# Sleeping in the Food/Water Dish



## esSJay (Apr 13, 2009)

Gus is so cute! 
(btw, I love that colour on your wall in the last pic, I'm painting a bedroom in our house a colour very similar tonight )

Here is Molson, fast asleep in the car, head in dish.


----------



## mist (Jun 23, 2007)

Romeo, one of Gracie's pups aged 4 weeks


----------



## HiTideGoldens (Dec 29, 2009)

Jack and his water bowl from about 11 weeks old I think. He still sleeps by it when he's tired. At least he's stopped digging in the water.


----------



## Oaklys Dad (Dec 28, 2005)

What a cute boy Gus is in those pictures. That boy doesn't want to be called late for dinner! 

My guys are food motivated but I have never caught them sleeping by their supper dishes. They do come running when they hear them jingle.


----------



## zephyr (Sep 29, 2009)

He hasn't done it since he was a baby, but I've sure got some cute ones of Oscar sleeping in his water bowl... :

Drifting off to sleep with his ear in the water... "What, mom? This is comfy!" 








Face in the water and sleeping!! He was actually blowing bubbles LOL :bowl:








Waking up... action shot! 








Back to sleep, paw in the water


----------



## janine (Aug 8, 2009)

Those puppies are all so cute....love the ear in the water.


----------



## Enzos_Mom (Apr 8, 2010)

I love these pictures!


----------



## Nana-chan (Apr 28, 2009)

Ya, definitely a great thread! Would love to see more pics!


----------



## missmarstar (Jul 22, 2007)

I love all these pictures!!


----------



## Prov31 (Aug 16, 2006)

We have many pictures of Annie laying on various water dishes. She likes to lay on them or near them, so she can just lift her head and get a drink. Very efficient.
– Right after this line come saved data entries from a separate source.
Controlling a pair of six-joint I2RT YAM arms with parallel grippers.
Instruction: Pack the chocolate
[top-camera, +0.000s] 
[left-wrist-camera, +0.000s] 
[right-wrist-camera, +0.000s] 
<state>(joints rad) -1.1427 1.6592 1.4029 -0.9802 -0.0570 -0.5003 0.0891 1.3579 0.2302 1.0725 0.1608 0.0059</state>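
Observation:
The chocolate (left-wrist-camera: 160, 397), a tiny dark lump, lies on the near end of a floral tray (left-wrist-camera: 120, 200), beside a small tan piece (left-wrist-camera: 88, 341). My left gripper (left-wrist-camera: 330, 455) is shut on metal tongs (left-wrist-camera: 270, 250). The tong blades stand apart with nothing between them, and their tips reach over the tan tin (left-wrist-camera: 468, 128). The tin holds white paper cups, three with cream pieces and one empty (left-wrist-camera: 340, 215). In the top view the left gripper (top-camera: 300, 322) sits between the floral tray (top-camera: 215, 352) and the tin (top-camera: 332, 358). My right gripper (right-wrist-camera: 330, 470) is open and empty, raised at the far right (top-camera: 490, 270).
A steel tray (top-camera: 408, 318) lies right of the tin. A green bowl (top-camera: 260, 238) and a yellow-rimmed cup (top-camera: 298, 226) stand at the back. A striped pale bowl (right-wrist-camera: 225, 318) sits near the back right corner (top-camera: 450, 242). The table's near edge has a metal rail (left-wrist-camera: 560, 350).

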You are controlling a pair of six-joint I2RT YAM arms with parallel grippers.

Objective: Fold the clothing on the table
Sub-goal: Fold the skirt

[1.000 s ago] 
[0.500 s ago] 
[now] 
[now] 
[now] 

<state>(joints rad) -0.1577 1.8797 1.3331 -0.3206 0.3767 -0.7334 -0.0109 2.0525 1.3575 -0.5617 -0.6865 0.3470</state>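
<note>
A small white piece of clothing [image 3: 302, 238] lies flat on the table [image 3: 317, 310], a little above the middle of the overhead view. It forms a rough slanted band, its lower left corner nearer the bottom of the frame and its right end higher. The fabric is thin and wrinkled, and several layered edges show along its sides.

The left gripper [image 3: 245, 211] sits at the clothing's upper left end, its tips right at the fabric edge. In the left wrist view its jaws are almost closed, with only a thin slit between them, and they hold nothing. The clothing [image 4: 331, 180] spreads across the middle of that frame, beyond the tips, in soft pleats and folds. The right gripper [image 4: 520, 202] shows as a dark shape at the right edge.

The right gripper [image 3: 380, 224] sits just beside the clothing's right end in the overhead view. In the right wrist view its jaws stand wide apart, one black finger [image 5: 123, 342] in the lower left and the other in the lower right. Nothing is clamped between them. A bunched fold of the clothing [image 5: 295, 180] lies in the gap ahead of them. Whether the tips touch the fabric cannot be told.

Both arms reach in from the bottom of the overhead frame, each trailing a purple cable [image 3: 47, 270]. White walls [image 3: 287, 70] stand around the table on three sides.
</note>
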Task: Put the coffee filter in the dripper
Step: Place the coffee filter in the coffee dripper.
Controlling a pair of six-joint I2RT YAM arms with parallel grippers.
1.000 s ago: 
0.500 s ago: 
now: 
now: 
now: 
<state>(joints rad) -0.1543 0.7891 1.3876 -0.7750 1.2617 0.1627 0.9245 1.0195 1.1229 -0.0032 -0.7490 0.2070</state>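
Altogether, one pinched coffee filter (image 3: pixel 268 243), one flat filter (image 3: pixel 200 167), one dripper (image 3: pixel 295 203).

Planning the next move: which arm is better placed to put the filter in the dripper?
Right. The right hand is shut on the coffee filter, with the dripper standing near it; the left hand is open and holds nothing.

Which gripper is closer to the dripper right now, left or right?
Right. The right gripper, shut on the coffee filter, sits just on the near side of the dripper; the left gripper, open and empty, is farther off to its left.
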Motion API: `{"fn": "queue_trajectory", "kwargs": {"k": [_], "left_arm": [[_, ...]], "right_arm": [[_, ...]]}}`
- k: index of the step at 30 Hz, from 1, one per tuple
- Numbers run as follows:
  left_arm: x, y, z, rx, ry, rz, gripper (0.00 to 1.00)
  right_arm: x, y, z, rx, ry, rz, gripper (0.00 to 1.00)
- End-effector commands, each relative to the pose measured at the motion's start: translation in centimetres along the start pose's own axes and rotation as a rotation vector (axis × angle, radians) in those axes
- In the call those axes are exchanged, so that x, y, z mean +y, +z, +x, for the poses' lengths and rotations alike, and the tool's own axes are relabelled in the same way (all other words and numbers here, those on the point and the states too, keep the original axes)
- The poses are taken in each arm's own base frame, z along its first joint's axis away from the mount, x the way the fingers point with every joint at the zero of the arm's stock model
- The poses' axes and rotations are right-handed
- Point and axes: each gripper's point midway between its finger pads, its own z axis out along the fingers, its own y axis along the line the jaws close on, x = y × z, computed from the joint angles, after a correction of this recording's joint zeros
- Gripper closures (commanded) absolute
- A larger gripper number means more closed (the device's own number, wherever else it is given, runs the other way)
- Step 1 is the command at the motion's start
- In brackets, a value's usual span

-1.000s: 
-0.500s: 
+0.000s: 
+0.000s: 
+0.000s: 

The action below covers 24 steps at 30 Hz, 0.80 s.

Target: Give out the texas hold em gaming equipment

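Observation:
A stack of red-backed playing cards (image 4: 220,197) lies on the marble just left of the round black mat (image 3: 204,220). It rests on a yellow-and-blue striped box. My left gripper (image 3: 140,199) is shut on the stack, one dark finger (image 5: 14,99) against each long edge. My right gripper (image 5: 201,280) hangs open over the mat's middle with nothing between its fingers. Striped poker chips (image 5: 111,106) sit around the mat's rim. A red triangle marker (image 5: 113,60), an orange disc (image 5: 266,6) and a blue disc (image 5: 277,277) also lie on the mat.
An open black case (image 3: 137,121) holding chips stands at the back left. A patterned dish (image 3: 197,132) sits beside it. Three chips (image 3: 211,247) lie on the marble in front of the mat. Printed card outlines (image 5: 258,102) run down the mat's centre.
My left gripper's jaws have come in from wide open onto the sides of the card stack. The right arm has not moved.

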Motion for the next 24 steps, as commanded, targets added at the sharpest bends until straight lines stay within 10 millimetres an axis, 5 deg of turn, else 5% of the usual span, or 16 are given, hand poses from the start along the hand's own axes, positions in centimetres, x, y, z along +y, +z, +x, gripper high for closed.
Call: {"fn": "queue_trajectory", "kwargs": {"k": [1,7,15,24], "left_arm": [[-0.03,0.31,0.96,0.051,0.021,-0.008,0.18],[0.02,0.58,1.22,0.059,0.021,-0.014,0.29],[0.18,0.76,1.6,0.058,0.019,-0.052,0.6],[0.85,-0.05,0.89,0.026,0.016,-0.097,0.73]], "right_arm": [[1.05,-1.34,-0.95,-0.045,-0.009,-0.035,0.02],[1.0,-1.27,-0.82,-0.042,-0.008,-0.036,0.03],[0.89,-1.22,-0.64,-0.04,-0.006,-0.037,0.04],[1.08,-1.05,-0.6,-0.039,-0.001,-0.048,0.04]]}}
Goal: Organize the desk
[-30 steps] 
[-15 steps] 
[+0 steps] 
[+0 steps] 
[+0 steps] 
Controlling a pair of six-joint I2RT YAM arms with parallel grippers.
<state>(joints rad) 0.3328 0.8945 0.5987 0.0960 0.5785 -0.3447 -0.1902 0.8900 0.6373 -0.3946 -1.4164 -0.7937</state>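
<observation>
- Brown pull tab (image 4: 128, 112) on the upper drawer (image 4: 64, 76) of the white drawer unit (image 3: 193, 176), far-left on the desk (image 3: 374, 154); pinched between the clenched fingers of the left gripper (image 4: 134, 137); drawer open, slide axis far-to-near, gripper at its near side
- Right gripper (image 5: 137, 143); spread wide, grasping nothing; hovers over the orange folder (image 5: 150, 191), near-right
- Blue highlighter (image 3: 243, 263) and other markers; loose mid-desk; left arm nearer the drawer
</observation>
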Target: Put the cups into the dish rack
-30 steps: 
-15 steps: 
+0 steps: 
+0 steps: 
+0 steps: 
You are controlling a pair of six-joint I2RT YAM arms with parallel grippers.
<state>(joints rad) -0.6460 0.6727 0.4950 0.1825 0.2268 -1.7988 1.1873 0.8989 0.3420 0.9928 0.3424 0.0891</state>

(She's not a puppy--but she thinks that she is--so I'll go ahead and include her.)


----------



## ardita (Jul 14, 2009)

This is Zippy when he was 2 months and he used to do this a lot!


----------



## C's Mom (Dec 7, 2009)

These are great photos and I've been ooohhhing and aaaawwwing like its going out of style. Please keep the pics coming if you've got them.


----------



## Noey (Feb 26, 2009)

Scout loved his food/water bowls as a pup


----------



## mist (Jun 23, 2007)

not quite in the bowl, but an AWWW moment


----------



## Katie and Paddy's Mum (Mar 31, 2010)

man, i have to say I love this thread!
I am home with my Katie at the moment and she is nursing a sore leg so this thread brought a much needed dose of sunshine in my heart!
I can share one too! (hope I did it right - first time adding pictures! eek!)


----------



## DNL2448 (Feb 13, 2009)

Oh, I thought you said _in_ the water dish (and not really sleeping).


----------



## Nana-chan (Apr 28, 2009)

Is my Nana the only one who doesnt do this? haha I dont think food is much of a priority to her haha. Love all the pics!


----------